En el caso de mielosupresión grave, el tratamiento médico es fundamental para intentar restaurar los niveles normales de células sanguíneas. Entre otras cosas, estos últimos representan un indicador importante para decidir cuándo el paciente puede someterse a un nuevo ciclo de quimioterapia inmunosupresora; esto se debe a que repetir el tratamiento cuando los valores sanguíneos aún son demasiado bajos representa un grave peligro para la vida del paciente.

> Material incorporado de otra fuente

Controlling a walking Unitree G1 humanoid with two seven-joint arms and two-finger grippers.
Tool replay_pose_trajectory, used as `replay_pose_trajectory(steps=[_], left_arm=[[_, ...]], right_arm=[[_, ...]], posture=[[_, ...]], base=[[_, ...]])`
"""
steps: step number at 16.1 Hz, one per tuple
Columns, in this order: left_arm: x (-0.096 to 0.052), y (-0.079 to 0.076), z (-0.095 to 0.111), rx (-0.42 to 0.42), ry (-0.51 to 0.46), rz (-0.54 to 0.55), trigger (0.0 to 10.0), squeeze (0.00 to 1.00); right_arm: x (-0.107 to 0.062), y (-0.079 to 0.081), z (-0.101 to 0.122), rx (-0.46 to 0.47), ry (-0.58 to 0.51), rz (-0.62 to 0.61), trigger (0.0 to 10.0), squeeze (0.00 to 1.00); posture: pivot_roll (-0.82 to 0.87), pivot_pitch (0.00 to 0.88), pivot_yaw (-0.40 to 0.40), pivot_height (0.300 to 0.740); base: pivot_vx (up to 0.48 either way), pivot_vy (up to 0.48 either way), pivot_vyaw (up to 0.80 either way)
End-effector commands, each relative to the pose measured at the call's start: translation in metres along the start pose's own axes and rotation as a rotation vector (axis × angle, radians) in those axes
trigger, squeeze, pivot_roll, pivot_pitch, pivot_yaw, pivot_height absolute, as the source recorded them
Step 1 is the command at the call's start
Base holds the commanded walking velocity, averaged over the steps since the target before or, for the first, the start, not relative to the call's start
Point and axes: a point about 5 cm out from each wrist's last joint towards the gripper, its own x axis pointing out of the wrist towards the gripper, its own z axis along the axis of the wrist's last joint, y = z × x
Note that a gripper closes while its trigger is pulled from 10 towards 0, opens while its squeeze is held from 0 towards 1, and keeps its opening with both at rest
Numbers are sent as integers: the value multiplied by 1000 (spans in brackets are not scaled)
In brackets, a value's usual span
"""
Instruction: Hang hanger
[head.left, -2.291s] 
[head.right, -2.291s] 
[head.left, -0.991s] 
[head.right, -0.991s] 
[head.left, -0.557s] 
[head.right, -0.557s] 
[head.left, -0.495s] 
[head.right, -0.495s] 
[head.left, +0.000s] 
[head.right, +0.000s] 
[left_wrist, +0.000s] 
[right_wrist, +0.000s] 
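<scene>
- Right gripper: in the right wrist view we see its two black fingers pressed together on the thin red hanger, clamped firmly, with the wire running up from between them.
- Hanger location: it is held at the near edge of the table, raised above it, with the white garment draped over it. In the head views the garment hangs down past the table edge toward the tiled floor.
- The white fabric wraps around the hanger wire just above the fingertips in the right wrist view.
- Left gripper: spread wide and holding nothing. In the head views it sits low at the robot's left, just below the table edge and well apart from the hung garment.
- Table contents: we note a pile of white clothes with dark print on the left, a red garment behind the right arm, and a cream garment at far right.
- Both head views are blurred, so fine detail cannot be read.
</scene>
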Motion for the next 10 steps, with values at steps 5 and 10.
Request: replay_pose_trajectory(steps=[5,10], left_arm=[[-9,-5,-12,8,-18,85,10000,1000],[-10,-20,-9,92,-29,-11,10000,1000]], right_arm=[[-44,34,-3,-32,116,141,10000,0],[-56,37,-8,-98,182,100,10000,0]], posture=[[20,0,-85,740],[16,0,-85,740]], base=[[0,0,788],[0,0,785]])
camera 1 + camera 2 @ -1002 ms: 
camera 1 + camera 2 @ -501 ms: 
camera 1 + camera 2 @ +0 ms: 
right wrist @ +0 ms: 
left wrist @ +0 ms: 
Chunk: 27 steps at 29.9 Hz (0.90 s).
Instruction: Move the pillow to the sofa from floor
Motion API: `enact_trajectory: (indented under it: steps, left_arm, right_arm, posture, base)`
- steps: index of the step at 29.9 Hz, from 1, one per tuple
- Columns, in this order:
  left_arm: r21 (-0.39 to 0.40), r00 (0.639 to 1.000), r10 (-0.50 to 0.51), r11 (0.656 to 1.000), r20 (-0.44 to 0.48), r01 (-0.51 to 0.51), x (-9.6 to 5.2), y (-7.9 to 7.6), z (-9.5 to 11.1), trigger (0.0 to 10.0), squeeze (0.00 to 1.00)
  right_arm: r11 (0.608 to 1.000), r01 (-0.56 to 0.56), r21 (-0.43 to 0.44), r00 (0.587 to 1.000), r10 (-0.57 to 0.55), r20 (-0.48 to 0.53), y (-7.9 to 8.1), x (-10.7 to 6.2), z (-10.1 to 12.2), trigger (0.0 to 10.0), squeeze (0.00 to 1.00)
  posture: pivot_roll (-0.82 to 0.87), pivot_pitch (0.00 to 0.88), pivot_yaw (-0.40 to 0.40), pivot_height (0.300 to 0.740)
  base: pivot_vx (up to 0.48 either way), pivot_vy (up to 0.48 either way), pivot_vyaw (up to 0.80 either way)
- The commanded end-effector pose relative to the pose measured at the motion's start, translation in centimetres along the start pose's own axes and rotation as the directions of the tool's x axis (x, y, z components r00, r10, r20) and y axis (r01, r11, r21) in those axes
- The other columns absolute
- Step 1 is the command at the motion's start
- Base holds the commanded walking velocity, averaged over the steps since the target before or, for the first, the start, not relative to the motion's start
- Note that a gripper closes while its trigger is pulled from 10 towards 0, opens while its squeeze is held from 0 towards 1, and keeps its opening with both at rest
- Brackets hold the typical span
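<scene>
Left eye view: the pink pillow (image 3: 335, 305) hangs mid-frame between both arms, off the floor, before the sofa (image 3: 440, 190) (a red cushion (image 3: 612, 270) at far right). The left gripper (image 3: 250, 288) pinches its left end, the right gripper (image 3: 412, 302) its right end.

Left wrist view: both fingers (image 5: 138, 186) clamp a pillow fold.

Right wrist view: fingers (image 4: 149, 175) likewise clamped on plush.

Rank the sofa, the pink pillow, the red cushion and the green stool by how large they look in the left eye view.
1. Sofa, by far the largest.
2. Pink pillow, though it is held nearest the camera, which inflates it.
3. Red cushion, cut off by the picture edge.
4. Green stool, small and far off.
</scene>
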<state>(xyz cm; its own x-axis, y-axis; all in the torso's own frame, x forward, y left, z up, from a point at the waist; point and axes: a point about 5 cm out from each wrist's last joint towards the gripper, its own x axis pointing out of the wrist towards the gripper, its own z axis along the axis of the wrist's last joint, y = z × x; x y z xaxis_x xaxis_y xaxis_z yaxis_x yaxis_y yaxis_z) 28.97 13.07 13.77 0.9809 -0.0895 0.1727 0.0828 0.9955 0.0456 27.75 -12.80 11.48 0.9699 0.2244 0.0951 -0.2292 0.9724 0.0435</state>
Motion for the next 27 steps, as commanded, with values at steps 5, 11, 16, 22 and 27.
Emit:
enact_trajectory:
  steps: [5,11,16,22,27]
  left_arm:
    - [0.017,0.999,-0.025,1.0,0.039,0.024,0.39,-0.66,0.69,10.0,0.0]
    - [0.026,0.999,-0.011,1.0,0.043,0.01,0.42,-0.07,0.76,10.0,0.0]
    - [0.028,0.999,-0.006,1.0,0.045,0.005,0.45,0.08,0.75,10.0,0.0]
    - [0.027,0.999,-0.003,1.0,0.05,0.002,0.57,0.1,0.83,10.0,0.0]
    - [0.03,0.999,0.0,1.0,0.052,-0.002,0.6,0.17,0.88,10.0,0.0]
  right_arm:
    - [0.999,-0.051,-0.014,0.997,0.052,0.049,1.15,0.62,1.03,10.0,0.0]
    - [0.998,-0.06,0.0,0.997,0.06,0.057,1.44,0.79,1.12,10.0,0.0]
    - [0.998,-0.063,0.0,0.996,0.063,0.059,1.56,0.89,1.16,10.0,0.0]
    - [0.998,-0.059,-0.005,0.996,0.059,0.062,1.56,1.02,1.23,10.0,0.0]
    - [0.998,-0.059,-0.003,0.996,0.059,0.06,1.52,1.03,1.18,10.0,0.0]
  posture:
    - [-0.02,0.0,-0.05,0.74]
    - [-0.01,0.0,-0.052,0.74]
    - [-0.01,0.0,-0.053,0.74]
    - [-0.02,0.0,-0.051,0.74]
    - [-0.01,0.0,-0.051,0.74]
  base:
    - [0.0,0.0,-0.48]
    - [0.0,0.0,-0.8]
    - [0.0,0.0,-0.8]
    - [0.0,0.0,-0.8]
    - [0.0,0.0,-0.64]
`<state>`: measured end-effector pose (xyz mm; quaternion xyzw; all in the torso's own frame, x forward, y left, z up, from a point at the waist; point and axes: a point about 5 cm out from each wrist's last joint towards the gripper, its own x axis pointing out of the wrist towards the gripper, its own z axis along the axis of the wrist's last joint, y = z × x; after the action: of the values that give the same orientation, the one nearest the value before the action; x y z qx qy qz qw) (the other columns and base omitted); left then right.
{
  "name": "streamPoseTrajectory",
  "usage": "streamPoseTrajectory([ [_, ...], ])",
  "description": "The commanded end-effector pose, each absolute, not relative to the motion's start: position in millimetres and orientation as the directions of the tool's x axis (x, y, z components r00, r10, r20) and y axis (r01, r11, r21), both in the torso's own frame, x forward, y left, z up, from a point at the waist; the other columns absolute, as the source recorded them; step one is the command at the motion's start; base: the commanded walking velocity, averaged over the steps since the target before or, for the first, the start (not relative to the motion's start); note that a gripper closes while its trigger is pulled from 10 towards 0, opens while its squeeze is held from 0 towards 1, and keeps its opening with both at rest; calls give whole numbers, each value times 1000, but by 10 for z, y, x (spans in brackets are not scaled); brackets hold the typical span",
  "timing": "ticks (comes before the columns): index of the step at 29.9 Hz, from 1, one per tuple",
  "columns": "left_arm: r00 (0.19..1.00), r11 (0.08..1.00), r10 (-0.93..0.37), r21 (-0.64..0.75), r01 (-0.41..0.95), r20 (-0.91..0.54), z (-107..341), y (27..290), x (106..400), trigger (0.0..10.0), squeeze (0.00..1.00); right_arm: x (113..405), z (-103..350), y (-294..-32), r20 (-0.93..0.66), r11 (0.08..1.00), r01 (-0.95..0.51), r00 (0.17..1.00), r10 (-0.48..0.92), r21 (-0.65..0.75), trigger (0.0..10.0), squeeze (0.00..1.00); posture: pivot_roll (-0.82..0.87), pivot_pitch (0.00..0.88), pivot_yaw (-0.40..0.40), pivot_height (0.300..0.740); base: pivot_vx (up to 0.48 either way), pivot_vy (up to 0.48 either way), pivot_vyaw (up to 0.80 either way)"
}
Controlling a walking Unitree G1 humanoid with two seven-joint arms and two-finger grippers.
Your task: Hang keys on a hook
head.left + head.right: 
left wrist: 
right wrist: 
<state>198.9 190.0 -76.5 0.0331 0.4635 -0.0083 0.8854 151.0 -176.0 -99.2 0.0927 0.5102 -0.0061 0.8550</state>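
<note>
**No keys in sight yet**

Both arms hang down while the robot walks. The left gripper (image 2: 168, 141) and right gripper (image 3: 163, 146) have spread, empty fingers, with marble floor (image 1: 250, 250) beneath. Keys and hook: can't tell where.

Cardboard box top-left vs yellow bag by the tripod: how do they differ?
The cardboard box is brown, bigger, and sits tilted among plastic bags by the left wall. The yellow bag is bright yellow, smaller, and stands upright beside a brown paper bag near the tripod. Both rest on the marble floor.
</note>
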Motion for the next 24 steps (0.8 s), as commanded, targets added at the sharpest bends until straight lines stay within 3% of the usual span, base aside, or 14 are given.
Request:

Los tratamientos de la mielosupresión son diferentes, al igual que los propósitos relacionados:

  • profilaxis antibiótica de amplio espectro y uso de estrategias y ayudas (lavado de manos, uso de mascarillas, guantes, etc.), hasta el aislamiento en salas "estériles": este tratamiento tiene como objetivo prevenir infecciones graves del paciente neutropénico;
  • administración de eritropoyetina y análogos de eritropoyetina: tienen el propósito de estimular la síntesis de glóbulos rojos, previniendo la anemia;
  • administración de factores de crecimiento específicos para determinadas subpoblaciones de glóbulos blancos (por ejemplo, filgrastim, lenograstim o pegfilgrastim);
  • administración de interleucina-11: promueve la maduración de los precursores plaquetarios en la médula ósea;
  • Transfusiones de sangre: pueden ser necesarias transfusiones de sangre total o de sus componentes individuales (por ejemplo, plaquetas) para limitar las graves consecuencias relacionadas con la mielosupresión.

Algunos de estos tratamientos también se pueden realizar con fines preventivos.

El tiempo necesario para alcanzar el nadir (es decir, el punto más bajo de los valores de las células sanguíneas a lo largo del tiempo), así como el tiempo medio para la normalización de los valores sanguíneos en el paciente mielosuprimido, dependen del fármaco o combinación de fármacos. y dosis utilizadas. En términos generales, se necesitan de tres a seis semanas en promedio para una recuperación satisfactoria.


La aparición de complicaciones por mielosupresión, además de poner en peligro la vida del paciente, compromete la eficacia del tratamiento contra el cáncer; de hecho, puede provocar retrasos en los ciclos posteriores o una reducción de la dosis de quimioterapia administrada posteriormente.